WHAT IS EXPECTED
Your answer should consist of each line from the data below that contains "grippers".

========

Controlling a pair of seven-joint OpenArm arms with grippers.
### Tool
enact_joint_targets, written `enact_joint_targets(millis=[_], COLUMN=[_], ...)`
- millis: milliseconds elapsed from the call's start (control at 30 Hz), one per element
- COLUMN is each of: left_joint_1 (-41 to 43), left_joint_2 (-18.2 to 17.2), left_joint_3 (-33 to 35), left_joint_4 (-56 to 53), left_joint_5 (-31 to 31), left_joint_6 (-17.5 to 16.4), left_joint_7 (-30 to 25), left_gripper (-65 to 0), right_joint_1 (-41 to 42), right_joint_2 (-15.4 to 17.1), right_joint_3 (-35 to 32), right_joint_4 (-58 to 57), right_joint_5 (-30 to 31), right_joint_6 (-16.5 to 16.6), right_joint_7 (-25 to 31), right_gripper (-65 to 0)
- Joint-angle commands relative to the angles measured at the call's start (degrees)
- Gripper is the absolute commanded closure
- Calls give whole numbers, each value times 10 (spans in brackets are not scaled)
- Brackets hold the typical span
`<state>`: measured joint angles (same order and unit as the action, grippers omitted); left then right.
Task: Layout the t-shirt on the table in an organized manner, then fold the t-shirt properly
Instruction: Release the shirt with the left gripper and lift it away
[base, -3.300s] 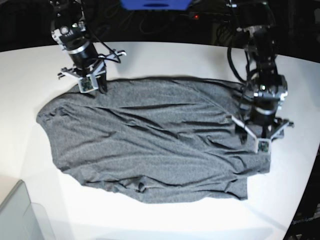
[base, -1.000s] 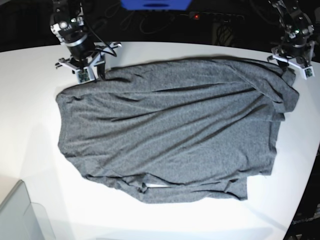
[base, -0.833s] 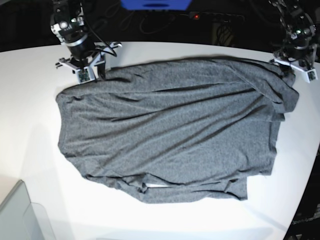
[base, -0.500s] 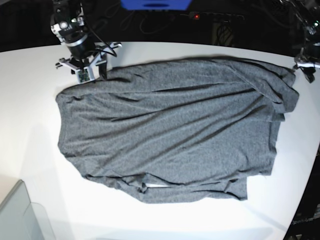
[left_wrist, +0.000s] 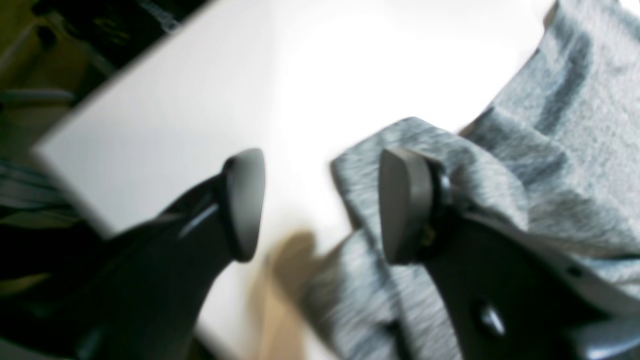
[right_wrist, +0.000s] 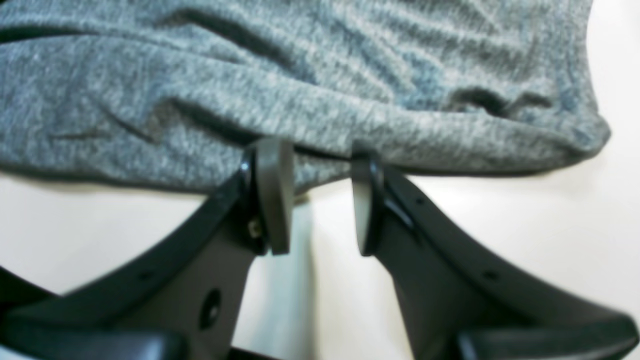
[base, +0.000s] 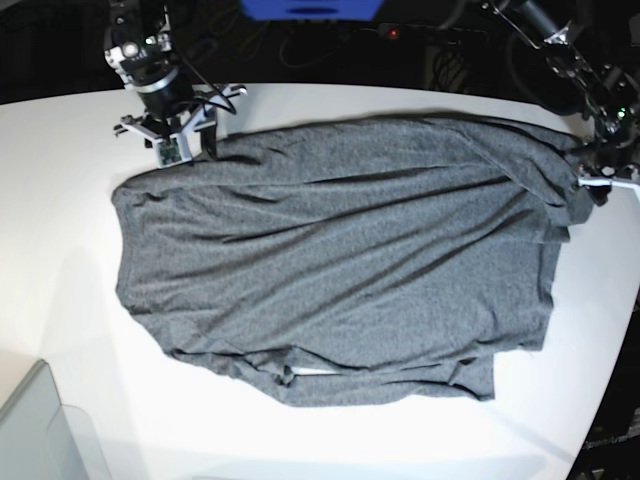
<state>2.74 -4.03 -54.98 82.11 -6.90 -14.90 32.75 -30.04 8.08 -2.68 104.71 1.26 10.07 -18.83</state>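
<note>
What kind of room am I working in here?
Probably a robotics lab bench, not a home: a bare white table holding one grey t-shirt, cables and a lit red indicator light in the dark behind it.

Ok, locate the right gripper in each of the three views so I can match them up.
Base view: the right gripper is upper left, at the t-shirt's far corner.
Right wrist view: lower centre, jaws open, one finger at the t-shirt's hem.
Left wrist view: not in it; that one shows the left gripper.
Shared landmark: the grey shirt on the white table.
</note>
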Motion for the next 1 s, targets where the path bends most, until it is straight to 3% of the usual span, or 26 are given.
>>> enact_joint_targets(millis=[0, 367, 433, 633, 800, 967], left_joint_1=[-7, -30, -30, -26, -25, -9], left_joint_2=[-11, -12, -12, -12, -11, -5], left_joint_3=[-2, -2, 0, 22, 22, 21], left_joint_4=[-7, -65, -66, -65, -58, 27], left_joint_5=[-1, 4, 4, 3, 0, -2], left_joint_6=[3, 3, 3, 3, 3, 3], left_joint_7=[-11, -11, -11, -11, -7, -6], left_gripper=[-352, -342, -291, -11, 0, -1], right_joint_1=[-1, 2, 4, 5, 5, 4], right_joint_2=[3, 3, 3, 3, 3, 3], right_joint_3=[2, 2, 2, 2, 3, 3], right_joint_4=[9, 8, 8, 8, 8, 8], right_joint_5=[1, 0, 0, 0, 0, 0], right_joint_6=[-2, -2, -2, -2, -2, -2], right_joint_7=[14, 14, 14, 14, 14, 14], right_gripper=[-206, -206, -206, -206, -206, -205])
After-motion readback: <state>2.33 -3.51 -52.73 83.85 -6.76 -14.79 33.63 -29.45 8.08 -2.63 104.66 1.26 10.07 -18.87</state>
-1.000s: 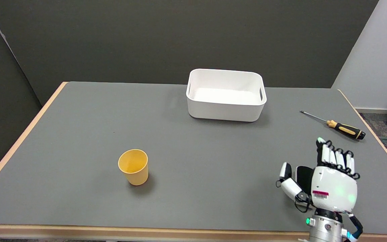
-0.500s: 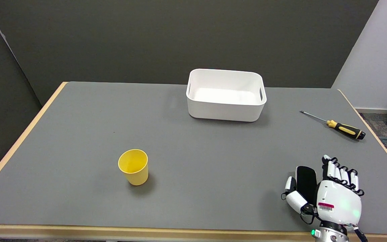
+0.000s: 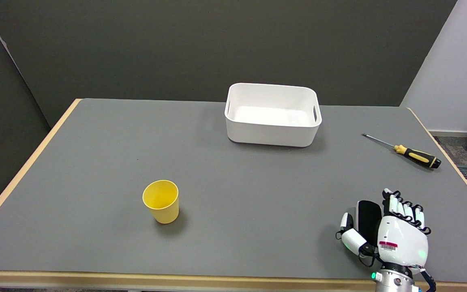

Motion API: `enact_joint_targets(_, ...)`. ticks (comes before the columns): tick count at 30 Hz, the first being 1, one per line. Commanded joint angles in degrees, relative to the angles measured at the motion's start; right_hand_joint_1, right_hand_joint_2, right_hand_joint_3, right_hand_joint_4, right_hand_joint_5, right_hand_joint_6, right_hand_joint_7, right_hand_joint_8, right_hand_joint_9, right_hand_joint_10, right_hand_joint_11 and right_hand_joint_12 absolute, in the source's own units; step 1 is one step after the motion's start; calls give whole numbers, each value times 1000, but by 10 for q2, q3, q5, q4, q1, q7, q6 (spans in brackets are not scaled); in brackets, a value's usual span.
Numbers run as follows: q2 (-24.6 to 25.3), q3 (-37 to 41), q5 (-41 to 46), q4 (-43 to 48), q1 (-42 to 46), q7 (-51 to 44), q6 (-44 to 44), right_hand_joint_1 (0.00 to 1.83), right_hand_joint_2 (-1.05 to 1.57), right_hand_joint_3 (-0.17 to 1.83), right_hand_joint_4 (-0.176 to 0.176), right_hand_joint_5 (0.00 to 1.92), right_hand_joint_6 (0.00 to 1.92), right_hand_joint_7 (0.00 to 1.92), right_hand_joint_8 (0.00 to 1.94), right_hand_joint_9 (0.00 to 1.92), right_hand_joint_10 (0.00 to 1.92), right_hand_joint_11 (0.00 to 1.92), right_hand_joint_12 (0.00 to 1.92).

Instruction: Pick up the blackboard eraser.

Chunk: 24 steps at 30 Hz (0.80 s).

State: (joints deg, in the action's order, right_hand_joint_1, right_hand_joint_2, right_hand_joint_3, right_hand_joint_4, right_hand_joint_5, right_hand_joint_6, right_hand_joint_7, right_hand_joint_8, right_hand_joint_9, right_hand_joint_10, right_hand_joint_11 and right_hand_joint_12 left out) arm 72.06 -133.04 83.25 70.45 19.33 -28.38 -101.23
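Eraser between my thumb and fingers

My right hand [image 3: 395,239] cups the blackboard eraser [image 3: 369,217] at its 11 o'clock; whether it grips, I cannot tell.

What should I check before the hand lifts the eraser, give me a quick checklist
1. Eraser between thumb and fingers: ok, the right hand brackets it at the table's near right corner.
2. Firm grip: cannot tell, the hand's back hides the contact.
3. Eraser off the table: cannot tell.
4. Path upward free: ok, nothing shows above the hand.
5. Neighbours clear: ok, screwdriver, white bin and yellow cup lie well away.
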Motion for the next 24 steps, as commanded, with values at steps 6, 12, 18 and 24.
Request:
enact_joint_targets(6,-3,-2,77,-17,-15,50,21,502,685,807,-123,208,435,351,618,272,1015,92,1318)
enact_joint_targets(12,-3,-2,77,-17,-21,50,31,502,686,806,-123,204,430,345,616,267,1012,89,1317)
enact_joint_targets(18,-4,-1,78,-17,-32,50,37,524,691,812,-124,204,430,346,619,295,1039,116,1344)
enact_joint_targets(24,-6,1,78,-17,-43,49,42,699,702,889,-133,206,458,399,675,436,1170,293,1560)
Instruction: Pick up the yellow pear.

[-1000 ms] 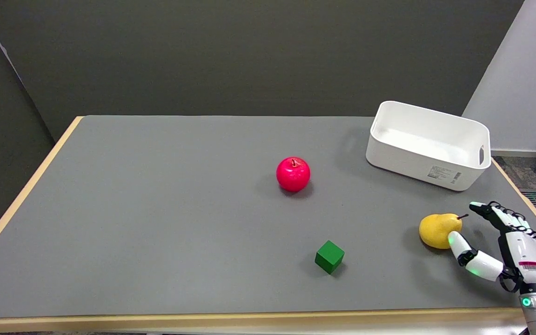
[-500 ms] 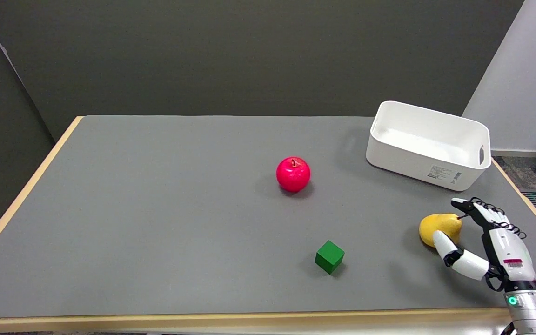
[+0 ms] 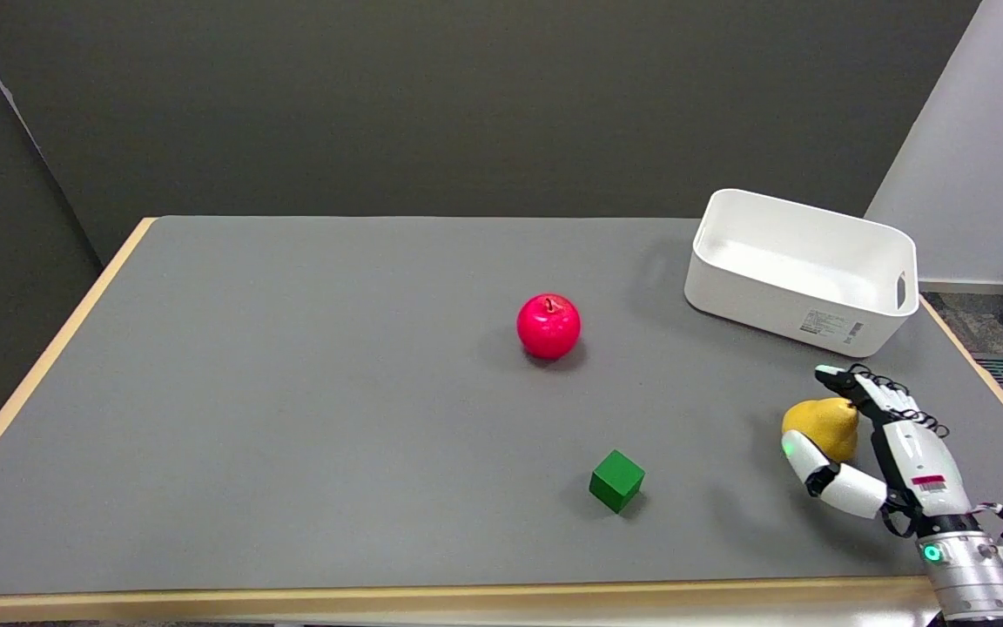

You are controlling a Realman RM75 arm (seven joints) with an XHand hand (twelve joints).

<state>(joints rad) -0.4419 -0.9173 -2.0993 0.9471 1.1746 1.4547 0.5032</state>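
Observation:
The yellow pear [image 3: 820, 424] lies on its side on the grey table [image 3: 292, 418], near the right front corner. My right hand [image 3: 898, 457] reaches in from the lower right and sits right against the pear. Its thumb [image 3: 802, 457] lies in front of the pear's near left side, while its fingers [image 3: 850, 383] arch over the far side and stem end. The fingers are spread around the fruit rather than closed on it, and the pear still rests on the table. The pear's right end is hidden behind the palm.
A white bin [image 3: 802, 270] stands behind the pear at the back right. A green cube [image 3: 616, 480] sits to the pear's left near the front edge. A red apple [image 3: 548, 326] is at the table's middle. The table's right edge runs close to the hand.
My right hand has moved left and forward over the last second, from beside the pear's stem to cupping it, thumb sliding along its near side. The pear has barely moved.

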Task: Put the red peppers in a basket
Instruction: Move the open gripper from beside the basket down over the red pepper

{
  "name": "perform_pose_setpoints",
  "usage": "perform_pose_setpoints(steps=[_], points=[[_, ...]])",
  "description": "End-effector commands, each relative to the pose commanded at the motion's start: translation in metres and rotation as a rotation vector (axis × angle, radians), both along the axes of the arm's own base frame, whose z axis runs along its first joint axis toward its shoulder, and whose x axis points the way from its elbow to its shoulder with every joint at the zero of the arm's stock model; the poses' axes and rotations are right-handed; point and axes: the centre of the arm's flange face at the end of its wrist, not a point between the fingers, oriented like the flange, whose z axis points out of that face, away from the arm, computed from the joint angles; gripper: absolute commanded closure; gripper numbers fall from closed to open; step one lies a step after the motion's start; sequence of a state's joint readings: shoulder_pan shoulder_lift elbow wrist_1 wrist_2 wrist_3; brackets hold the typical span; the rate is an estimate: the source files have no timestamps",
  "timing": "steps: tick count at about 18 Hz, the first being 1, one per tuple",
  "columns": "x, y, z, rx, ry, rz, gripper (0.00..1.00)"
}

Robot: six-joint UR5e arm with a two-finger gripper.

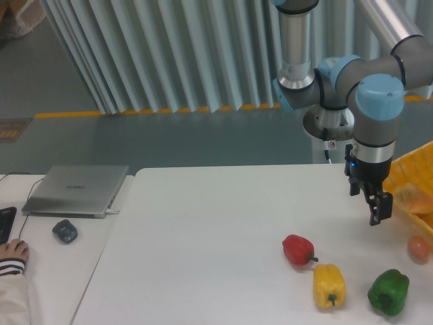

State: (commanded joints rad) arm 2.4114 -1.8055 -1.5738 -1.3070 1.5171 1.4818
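Note:
The red pepper [298, 250] lies on the white table right of centre, its dark stem pointing right. My gripper [377, 210] hangs above the table, up and to the right of the pepper and well apart from it. It looks open, with nothing between its fingers. The yellow-orange basket [414, 175] sits at the right edge of the view, just right of the gripper and partly cut off by the frame.
A yellow pepper [329, 286] and a green pepper [388, 292] lie in front of the red one. A small orange-pink fruit [418, 249] rests near the basket. On the left side table are a laptop [78, 189], a mouse [65, 231] and a person's hand [10, 254].

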Motion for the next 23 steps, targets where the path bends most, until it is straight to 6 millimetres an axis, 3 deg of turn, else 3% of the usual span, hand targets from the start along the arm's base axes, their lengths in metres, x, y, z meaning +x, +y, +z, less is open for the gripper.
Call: perform_pose_setpoints(steps=[5,9,12,16,20,23], points=[[0.001,0.002,-0.002,0.004,-0.007,-0.005,0.00],[0.018,0.021,-0.004,0.028,0.020,0.027,0.00],[0.026,0.017,-0.027,0.023,0.011,0.061,0.00],[0.028,0.018,-0.036,0.053,0.029,0.088,0.00],[0.045,0.048,-0.035,0.097,0.039,0.289,0.00],[0.061,0.059,-0.033,0.103,0.027,0.376,0.00]])
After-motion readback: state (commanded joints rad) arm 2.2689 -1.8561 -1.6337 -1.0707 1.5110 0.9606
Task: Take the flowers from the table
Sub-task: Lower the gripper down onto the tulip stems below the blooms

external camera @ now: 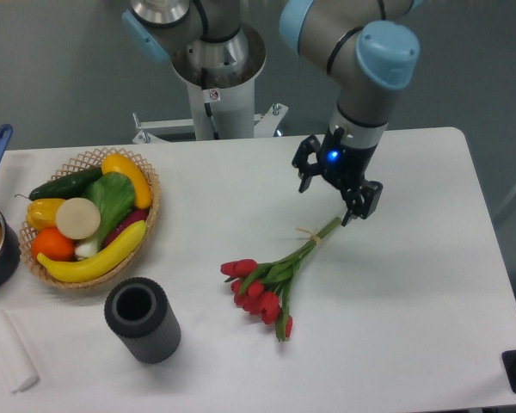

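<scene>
Claw point(334, 194): fingers spread wide, holding nothing, above the stem ends; contact there is hard to judge.
Flowers point(279, 274): lying flat mid-tabletop point(413, 284), red heads toward the front.

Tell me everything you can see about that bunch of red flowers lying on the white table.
The flowers are a small bunch of red tulips with closed buds, long thin green stems and leaves, bound partway along with pale string. They lie flat on the table, heads toward the near side, stems running diagonally up and right. The stem ends sit under the open end effector, which hides their tips; whether it touches them cannot be told. Nothing else touches the bunch.
</scene>
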Motion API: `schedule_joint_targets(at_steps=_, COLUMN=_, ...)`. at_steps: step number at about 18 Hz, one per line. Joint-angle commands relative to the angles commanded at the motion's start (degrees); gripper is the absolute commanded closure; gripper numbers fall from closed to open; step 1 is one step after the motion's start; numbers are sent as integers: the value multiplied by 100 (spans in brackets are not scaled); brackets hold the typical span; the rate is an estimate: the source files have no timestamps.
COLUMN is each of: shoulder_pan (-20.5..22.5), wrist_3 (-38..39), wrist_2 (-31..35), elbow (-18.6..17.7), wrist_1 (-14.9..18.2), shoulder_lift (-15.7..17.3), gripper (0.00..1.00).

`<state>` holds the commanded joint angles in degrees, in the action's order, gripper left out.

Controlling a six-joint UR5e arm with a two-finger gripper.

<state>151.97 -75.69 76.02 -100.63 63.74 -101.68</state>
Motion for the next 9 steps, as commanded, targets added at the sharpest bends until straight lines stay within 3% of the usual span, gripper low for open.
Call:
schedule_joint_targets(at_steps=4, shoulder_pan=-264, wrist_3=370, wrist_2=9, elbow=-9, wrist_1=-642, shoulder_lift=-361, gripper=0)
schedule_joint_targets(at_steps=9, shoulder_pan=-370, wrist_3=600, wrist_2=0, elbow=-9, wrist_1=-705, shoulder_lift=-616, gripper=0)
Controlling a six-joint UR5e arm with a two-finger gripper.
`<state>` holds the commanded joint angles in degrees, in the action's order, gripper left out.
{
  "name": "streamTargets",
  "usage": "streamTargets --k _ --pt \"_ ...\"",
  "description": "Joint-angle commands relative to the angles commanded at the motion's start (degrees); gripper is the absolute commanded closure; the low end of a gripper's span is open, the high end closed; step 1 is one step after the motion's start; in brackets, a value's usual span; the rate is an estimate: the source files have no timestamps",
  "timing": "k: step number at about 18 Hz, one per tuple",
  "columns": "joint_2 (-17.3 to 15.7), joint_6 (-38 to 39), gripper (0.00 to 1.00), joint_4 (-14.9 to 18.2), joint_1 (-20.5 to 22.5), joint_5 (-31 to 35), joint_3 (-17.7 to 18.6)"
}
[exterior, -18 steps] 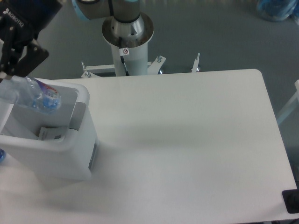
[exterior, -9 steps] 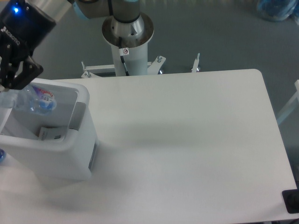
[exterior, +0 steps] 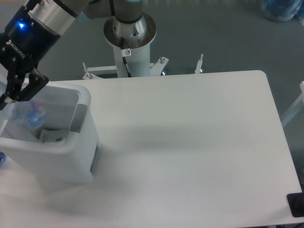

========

SOLUTION TO THE EXERCISE
Controlling a pair of seven-joint OpenArm arms with grippers.
`<state>`: measured joint angles (same order and unit as the action, grippers omitted); left then right.

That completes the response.